2. To publish a book, you have to print about 2 000 copies. Traditional litho printing works on a basis of higher volumes/lower costs. The less number of copies required, the more expensive it is to print. But if you chose a digital printer, who works on a print-on-demand basis, you would be able to print lower numbers of books on an as-and-when basis. Instead of printing 2 000, you can print 200 copies, and once they are sold, print another 200. This approach has substantially reduced costs and is invaluable to a small publisher. Should you want to print more than 500 copies in one shot, however, it is wise to go the litho route, since it is at above 500 copies that higher volumes/lower costs kick in.
3. An ISBN for a book guarantees sales. Some aspiring publishers and authors see the acquisition of an ISBN as the “key” to ensuring book sales, since an ISBN is seen as the “stamp” of professionalism. An ISBN certainly assists in making a publication seem more professional and more easily identifiable by book buyers, but does not guarantee bookstore orders or sales.
4. You need a barcode to get a book into bookstores. This is also incorrect. Again, a barcode makes a publication seem more professional, but it is not essential to ensure bookstore orders. However, as bookstores are becoming increasingly sticky about purchases, I wouldn’t be surprised if within the next few years or so barcodes do become a requirement.
5. Launches guarantee a book’s success. The purpose of a book launch is to promote the publication of a book, but they do not guarantee success. About a year or so, the publication of a local sportsman’s autobiography was launched countrywide with great fanfare. The book flopped. Some launches can easily become nothing more than a party (free booze and food!) for an author’s friends and family.
6. The media will give a positive review of my book. Books editors on newspapers and magazines are often allocated some of the smallest spaces in the publication and are further restricted by ever-diminishing budgets and lack of advertising revenue. As such, they cannot review everything and probably wouldn’t do so even if they had the space. Books editors are not obligated to review a book and they are not obligated to ensure it gets a good review. They are not your unpaid marketing manager.
7. The bookstores will buy my book because they support local literature. We often have illusions about bookstores. We think they support literature, whether local or international. We think they support literacy and local publishing. But bookstores are retail operations out to make a profit. They will not buy a book to support local publishing or literature – they will buy it only if they think it will sell.
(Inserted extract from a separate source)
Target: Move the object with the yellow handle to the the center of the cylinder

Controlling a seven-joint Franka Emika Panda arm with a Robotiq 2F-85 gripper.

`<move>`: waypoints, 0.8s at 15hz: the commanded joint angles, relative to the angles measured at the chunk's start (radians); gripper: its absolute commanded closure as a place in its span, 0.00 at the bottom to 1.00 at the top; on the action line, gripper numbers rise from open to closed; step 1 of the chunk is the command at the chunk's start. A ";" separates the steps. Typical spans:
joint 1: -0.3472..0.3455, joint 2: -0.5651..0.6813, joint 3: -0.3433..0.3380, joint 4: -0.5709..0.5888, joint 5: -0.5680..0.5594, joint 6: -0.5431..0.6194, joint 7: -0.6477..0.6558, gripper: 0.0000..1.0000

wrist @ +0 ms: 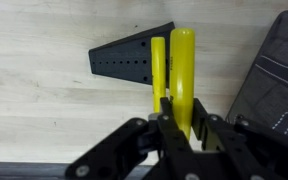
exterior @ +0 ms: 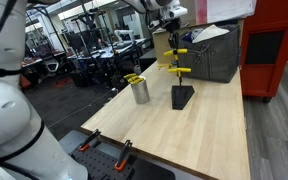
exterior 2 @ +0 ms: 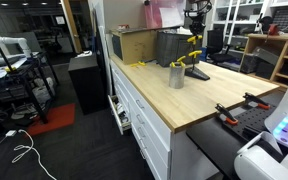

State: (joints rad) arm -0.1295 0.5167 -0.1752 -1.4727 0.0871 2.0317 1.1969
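Observation:
My gripper (wrist: pixel 181 110) is shut on a tool with a bright yellow handle (wrist: pixel 182 60) and holds it in the air above the black wedge-shaped stand (wrist: pixel 134 55). A second yellow tool (wrist: pixel 158 65) rests across the stand's post just below. In both exterior views the gripper (exterior: pixel 174 42) (exterior 2: pixel 194 30) hangs over the stand (exterior: pixel 182 97) (exterior 2: pixel 196 72) with the held tool (exterior: pixel 181 50) level. The grey metal cup (exterior: pixel 140 92) (exterior 2: pixel 176 76) stands upright beside the stand, apart from the gripper, with yellow-handled tools (exterior: pixel 134 78) at its rim.
The wooden table (exterior: pixel 204 135) carries grey bins (exterior: pixel 214 50) and a cardboard box (exterior 2: pixel 134 45) at its back. Orange-handled clamps (exterior: pixel 124 150) (exterior 2: pixel 229 110) sit on the front edge. A red cabinet (exterior: pixel 274 50) stands beyond. A dark bin (wrist: pixel 279 80) lies beside the stand.

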 commanded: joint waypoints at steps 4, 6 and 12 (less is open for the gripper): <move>-0.002 -0.175 0.030 -0.113 0.065 0.051 -0.141 0.94; -0.002 -0.203 0.043 -0.125 0.092 0.052 -0.191 0.94; 0.021 -0.258 0.073 -0.168 0.109 0.001 -0.314 0.94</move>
State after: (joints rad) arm -0.1182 0.3224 -0.1109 -1.5805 0.1728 2.0538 0.9553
8. The public will buy my book. The reading public is fickle and unpredictable, and anything can happen. One novel by a certain writer can be a bestseller and the second novel flop as readers move onto some other author or interest. Until recently, the South African reading public (including authors) have tended to have a poor opinion of local literature. They would willingly spend R250 on a book by an overseas author but hesitate to spend R80 on a book by a local writer. It’s a hangover from a colonial mindset that many in South Africa still have. Thankfully this has started to change.